Tuesday 15 September 2015

Adorno & Horkheimer Theory


  • A&H adopted the term culture industry to argue that the way in which cultural items were produced was analgous to how other industries manufactured vast quantities of consumer goods.
  • A&H argued that the cultural industry exhibited an assembly-line character which could be observed in the synthetics, planned method of turning out its products.
  • A&H linked the idea of the culture industry to a model of mass culture in which cultural productions had become a routine; standard repetitive operation that produced understanding cultural commodities which in turn resulted in a type of consumption that was also standard, distracted & passive.
  • A&H's view of cultural production has, with some justification, often been portrayed as the pessimistic lament of cultural elitists who were dismayed at what they perceived to be the homogeneity and vulgarity of 'mass' taste, and who were concerned that the potential for artistic creativity in music, literature & painting had been co-opted & corrupted by the production methods & administrative regimes of industrial capitalism.
  • The capitalist corporation seems to enjoy an almost omnipotent form of domination & both the consumers & the creative artists vs our separate form but are directly connected to this system of production.
  • A&H argued that CI operated in some way as either manufacturing industries.
  • A&H argued that all products produced by the culture industry exhibited standardised features.
  • A noted that songs which became successful over time were often referred to as standards, a category that clearly drew attention to their formulaic character from the plan to the details, songs were based around repetitive sequences and frequently recurring refrains. This was done for quite calculculated commercial reasons, so that the song would imprint itself on the mind of the listener and then provoke a purchase. For Adorno, the production of bit songs had become a mechanical and manipulative operation motivated purely by commercial gain.
  • A&H were also critical of what they referrred to as pseudo individuality. By this they meant the way that the culture industry assembled products that made claims to originality but which when examined more critically exhibited little more than superficial differences.

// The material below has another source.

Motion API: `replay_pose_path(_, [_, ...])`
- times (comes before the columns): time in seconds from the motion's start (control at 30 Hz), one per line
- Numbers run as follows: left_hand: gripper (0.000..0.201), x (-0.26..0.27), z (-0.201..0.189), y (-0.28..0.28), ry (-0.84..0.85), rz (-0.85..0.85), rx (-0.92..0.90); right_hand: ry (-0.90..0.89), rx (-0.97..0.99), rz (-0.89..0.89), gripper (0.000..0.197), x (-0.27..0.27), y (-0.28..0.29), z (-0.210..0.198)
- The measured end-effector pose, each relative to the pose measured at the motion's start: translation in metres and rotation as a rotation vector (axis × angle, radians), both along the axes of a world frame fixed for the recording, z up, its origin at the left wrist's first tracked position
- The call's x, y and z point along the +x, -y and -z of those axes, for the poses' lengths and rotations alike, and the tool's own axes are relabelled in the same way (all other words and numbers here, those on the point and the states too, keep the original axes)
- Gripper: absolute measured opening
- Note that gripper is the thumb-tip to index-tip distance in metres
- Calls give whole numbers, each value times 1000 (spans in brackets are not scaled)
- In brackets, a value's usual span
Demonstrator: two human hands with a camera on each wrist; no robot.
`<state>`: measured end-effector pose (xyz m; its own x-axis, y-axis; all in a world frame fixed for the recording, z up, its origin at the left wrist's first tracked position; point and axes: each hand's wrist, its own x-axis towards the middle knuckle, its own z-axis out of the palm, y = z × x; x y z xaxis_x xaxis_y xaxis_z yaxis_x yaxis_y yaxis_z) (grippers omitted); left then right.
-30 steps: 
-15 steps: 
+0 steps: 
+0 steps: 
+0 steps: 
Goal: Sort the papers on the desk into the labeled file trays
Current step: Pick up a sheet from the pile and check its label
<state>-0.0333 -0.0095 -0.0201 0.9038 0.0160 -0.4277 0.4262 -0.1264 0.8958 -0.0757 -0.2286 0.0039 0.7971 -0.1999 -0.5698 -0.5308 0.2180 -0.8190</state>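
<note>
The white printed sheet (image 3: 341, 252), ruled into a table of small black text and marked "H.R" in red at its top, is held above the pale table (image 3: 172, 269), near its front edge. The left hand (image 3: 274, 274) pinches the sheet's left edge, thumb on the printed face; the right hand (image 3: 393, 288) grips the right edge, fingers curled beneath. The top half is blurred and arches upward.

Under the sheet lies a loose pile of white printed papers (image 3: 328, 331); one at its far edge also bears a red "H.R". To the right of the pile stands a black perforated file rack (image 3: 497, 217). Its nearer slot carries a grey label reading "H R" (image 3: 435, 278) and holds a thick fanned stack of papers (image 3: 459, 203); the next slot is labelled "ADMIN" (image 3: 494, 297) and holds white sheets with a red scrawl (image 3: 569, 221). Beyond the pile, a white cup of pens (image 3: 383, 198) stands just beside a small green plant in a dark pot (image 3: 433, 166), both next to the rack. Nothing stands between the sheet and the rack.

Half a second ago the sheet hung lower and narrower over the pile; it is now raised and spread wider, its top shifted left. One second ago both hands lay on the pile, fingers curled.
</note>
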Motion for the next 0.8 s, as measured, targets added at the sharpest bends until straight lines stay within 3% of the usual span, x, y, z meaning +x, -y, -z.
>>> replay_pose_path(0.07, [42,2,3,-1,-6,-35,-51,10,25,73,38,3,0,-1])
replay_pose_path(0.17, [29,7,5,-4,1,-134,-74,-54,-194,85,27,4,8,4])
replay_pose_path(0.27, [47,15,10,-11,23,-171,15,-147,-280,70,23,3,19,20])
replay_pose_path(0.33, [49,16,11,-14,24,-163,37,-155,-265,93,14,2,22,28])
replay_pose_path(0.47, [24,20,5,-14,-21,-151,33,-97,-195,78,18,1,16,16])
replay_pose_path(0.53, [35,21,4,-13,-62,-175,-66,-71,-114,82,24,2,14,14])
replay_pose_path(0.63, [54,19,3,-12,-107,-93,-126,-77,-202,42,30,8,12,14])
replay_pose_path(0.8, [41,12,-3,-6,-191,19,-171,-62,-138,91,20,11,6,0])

  • A&H thus present us with a powerful argument about what happens to culture when it is subject to the structural control and organisation of industrial capitalist production: it becomes merely a standardised, formulaic and representitive element  of mass culture. It has no aesthetic value whatsoever and leads to a very specific type of consumption that is passive, obedient and easily manipulated for the purpose of propaganda of advertising.